Il leggendario centrocampista e capitano nerazzurro si è spento all'età di 83 anni.
Inter e tutto il calcio italiano in lutto per Sandro Mazzola: il leggendario centrocampista e capitano nerazzurro si è spento all’età di 83 anni. “FC Internazionale Milano, il suo presidente Giuseppe Marotta, il Vice President Javier Zanetti, l’allenatore Cristian Chivu e il suo staff, i calciatori e tutto il mondo Inter si uniscono con profonda commozione al cordoglio per la scomparsa di Sandro Mazzola, leggenda nerazzurra e del calcio mondiale e, nel ricordarlo, abbracciano i suoi familiari” si legge nella nota del club meneghino.
Figlio di Valentino, storico capitano del Grande Torino, Sandro ha legato tutta la sua carriera all’Inter, indossando la maglia nerazzurra per 17 stagioni, dal 1960 al 1977. In questo lungo periodo ha conquistato praticamente ogni trofeo: quattro scudetti, due Coppe dei Campioni e due Coppe Intercontinentali. A livello individuale è stato capocannoniere sia in Serie A sia in Coppa dei Campioni e, nel 1971, si è classificato secondo nella corsa al Pallone d’Oro, alle spalle di Johan Cruyff. Anche con la Nazionale italiana ha raggiunto un importante traguardo, vincendo il Campionato Europeo nel 1968.

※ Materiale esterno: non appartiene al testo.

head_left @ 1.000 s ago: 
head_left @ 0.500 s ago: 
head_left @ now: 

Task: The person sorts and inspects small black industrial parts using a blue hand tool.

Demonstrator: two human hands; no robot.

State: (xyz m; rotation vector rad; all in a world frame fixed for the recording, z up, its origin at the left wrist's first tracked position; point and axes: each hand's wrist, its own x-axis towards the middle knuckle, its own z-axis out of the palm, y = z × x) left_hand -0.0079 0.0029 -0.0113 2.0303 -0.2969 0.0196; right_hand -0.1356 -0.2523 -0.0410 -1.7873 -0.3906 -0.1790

Mazzola esordì in azzurro nel 1963, a soli vent’anni. Era un giocatore offensivo molto completo: rapido, tecnico, capace di dribblare, creare occasioni e segnare. Poteva giocare da mezzala, trequartista o in posizione più avanzata. Partecipò al Mondiale del 1966 in Inghilterra, quello della famosa eliminazione dell’Italia contro la Corea del Nord. Mazzola giocò tutte e tre le partite del girone e segnò contro il Cile.
Il momento più importante arrivò però nel 1968. L’Italia ospitò e vinse il Campionato Europeo, conquistando il primo Europeo della propria storia. Mazzola fu uno dei protagonisti della squadra allenata da Ferruccio Valcareggi e giocò anche contro la Jugoslavia nella finale.
Due anni dopo arrivò il Mondiale di Messico 1970, probabilmente l’episodio più famoso della carriera di Mazzola in Nazionale. L’Italia aveva due grandissimi giocatori offensivi: Sandro Mazzola dell’Inter e Gianni Rivera del Milan. Il commissario tecnico Valcareggi riteneva difficile utilizzarli contemporaneamente e adottò la celebre “staffetta Mazzola-Rivera”: generalmente Mazzola iniziava la partita e Rivera entrava nel secondo tempo.
La questione diventò ancora più famosa durante Italia-Germania Ovest 4-3, la semifinale del Mondiale passata alla storia come la “Partita del secolo”. L’Italia vinse dopo i tempi supplementari e raggiunse la finale contro il Brasile. In finale, però, Valcareggi fece giocare Mazzola per tutta la partita. Rivera entrò solamente all’84º minuto, al posto di Roberto Boninsegna. Il Brasile di Pelé vinse 4-1, e l’Italia concluse il Mondiale al secondo posto.
Mazzola continuò a vestire la maglia azzurra fino al Mondiale del 1974. La sua ultima presenza arrivò il 23 giugno, nella sconfitta per 2-1 contro la Polonia che accompagnò l’eliminazione italiana al primo turno. Il suo percorso azzurro fu notevole: 70 presenze, 22 gol, campione d’Europa nel 1968 e vicecampione del mondo nel 1970.